• **Activity**
Restate all the data word for word and omit the pictures.

• **Information provided**
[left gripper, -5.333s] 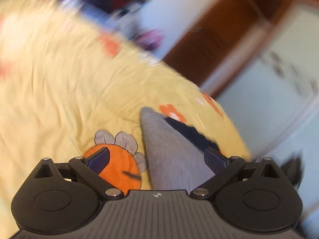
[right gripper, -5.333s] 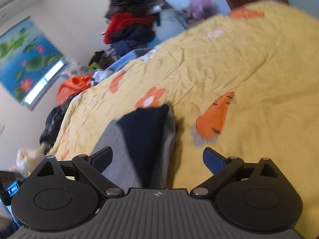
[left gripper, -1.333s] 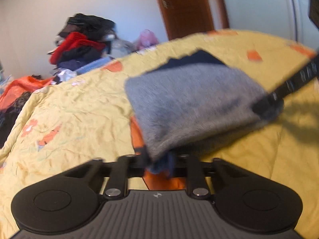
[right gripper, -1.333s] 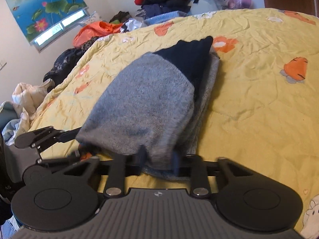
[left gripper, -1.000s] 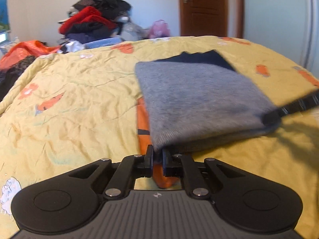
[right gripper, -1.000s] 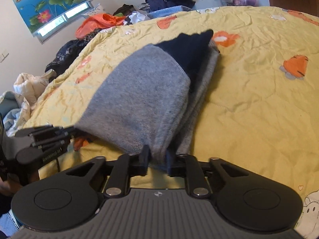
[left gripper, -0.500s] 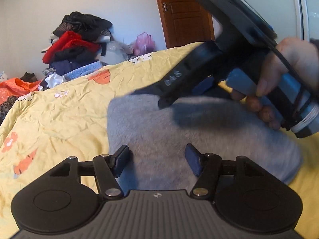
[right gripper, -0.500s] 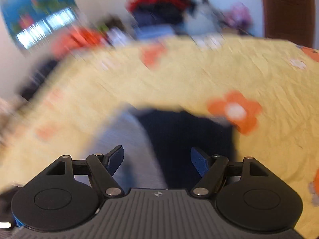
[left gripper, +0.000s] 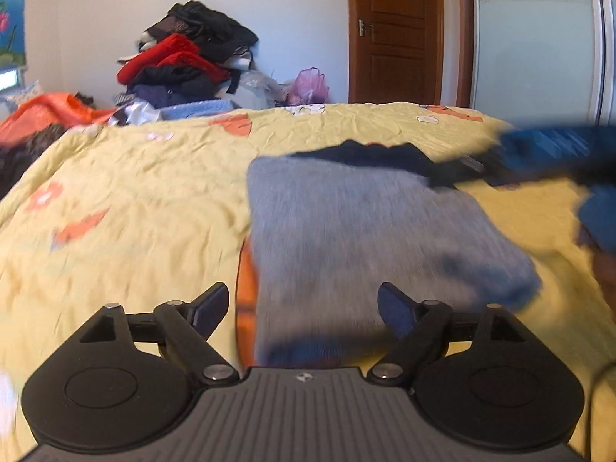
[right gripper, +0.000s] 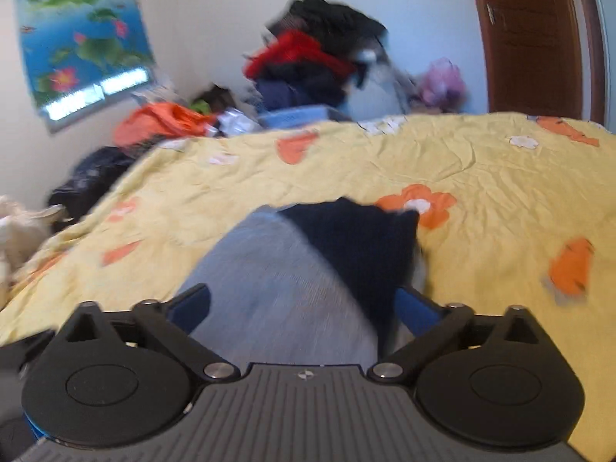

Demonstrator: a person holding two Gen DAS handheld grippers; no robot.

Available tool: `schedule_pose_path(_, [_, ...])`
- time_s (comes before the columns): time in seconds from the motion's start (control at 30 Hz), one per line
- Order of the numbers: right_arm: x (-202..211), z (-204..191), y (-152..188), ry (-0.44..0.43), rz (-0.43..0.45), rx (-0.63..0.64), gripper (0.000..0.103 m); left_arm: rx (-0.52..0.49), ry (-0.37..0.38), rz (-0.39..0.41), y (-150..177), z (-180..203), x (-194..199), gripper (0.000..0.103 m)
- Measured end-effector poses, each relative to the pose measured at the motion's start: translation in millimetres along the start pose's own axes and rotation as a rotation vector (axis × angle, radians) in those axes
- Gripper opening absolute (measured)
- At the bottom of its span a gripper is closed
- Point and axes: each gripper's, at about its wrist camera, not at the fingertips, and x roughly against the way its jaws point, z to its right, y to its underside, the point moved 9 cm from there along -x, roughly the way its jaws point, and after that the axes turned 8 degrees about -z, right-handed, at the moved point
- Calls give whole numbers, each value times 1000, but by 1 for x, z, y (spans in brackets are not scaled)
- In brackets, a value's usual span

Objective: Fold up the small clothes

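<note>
A folded grey knit garment (left gripper: 369, 231) with a dark navy part (left gripper: 369, 156) at its far end lies flat on the yellow bedspread (left gripper: 134, 200). My left gripper (left gripper: 304, 306) hovers at its near edge, jaws opening, with the cloth below and between the fingers but not pinched. My right gripper (right gripper: 304, 308) is over the same grey garment (right gripper: 277, 288) near the navy part (right gripper: 365, 246), jaws opening wide, nothing pressed by the pads. The right gripper's blurred blue and black body (left gripper: 554, 154) crosses the right of the left wrist view.
A heap of red, black and navy clothes (left gripper: 184, 65) stands beyond the bed's far edge, with orange cloth (left gripper: 50, 111) at the left. A brown door (left gripper: 396, 30) and a pale wardrobe (left gripper: 539, 38) are behind. A lotus poster (right gripper: 81, 34) hangs on the wall.
Both grippers let go of the grey garment's near edge and opened wide. The garment now lies flat on the bed. The right gripper swung across above it, and both views are blurred.
</note>
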Motion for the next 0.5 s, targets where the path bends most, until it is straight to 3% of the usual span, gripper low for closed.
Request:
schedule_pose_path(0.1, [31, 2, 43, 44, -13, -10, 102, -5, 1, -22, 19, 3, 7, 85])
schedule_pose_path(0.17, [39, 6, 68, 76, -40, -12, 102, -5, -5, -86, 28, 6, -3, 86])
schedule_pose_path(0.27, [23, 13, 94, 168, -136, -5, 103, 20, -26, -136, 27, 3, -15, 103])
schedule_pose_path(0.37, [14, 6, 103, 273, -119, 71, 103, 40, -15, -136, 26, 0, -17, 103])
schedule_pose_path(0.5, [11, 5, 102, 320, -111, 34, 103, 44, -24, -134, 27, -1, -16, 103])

• **Response box**
[left gripper, -5.333s] 
[right gripper, -5.333s] 
[left gripper, -1.333s] 
[right gripper, -1.333s] 
[left gripper, -1.000s] 
[right gripper, -1.000s] 
[left gripper, -0.500s] 
[right gripper, -0.500s] 
[left gripper, +0.000s] 
[right gripper, +0.000s] 

Demonstrator: a person holding two Gen DAS handheld grippers; no robot.

Available tool: `schedule_pose_path(_, [_, ...])`
- time_s (comes before the columns): time in seconds from the motion's start (control at 30 Hz), one per line
- Order of the numbers: right_arm: x (-202..211), z (-204..191), y (-152..188), ry (-0.44..0.43), rz (-0.43..0.45), rx (-0.63..0.64), gripper (0.000..0.103 m); left_arm: rx (-0.52..0.49), ry (-0.37..0.38), rz (-0.39..0.41), y (-150..177), z (-180..203), x (-194..199), gripper (0.000..0.103 m)
- Measured end-effector poses, each relative to the pose measured at the motion's start: translation in millimetres along the start pose's own axes and rotation as a rotation vector (axis × angle, radians) in those axes
- Gripper opening absolute (measured)
- At the bottom of its span a gripper is closed
- Point and axes: each gripper's, at about its wrist camera, not at the fingertips, and x roughly against the way its jaws point, z to its right, y to its underside, the point moved 9 cm from there along -x, roughly the way its jaws point, and after that the axes turned 8 degrees about -z, right-handed, at the moved point
- Calls give whole numbers, each value times 1000, but by 1 for x, z, y (spans in brackets are not scaled)
- In brackets, a value's usual span

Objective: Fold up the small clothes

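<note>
A folded grey knit garment (left gripper: 369, 231) with a dark navy part (left gripper: 369, 156) at its far end lies flat on the yellow bedspread (left gripper: 134, 200). My left gripper (left gripper: 304, 306) hovers at its near edge, jaws opening, with the cloth below and between the fingers but not pinched. My right gripper (right gripper: 304, 308) is over the same grey garment (right gripper: 277, 288) near the navy part (right gripper: 365, 246), jaws opening wide, nothing pressed by the pads. The right gripper's blurred blue and black body (left gripper: 554, 154) crosses the right of the left wrist view.
A heap of red, black and navy clothes (left gripper: 184, 65) stands beyond the bed's far edge, with orange cloth (left gripper: 50, 111) at the left. A brown door (left gripper: 396, 30) and a pale wardrobe (left gripper: 539, 38) are behind. A lotus poster (right gripper: 81, 34) hangs on the wall.
Both grippers let go of the grey garment's near edge and opened wide. The garment now lies flat on the bed. The right gripper swung across above it, and both views are blurred.
</note>
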Motion for the next 0.5 s, targets where the path bends most, until it is straight to 3% of the usual span, gripper low for closed.
Request:
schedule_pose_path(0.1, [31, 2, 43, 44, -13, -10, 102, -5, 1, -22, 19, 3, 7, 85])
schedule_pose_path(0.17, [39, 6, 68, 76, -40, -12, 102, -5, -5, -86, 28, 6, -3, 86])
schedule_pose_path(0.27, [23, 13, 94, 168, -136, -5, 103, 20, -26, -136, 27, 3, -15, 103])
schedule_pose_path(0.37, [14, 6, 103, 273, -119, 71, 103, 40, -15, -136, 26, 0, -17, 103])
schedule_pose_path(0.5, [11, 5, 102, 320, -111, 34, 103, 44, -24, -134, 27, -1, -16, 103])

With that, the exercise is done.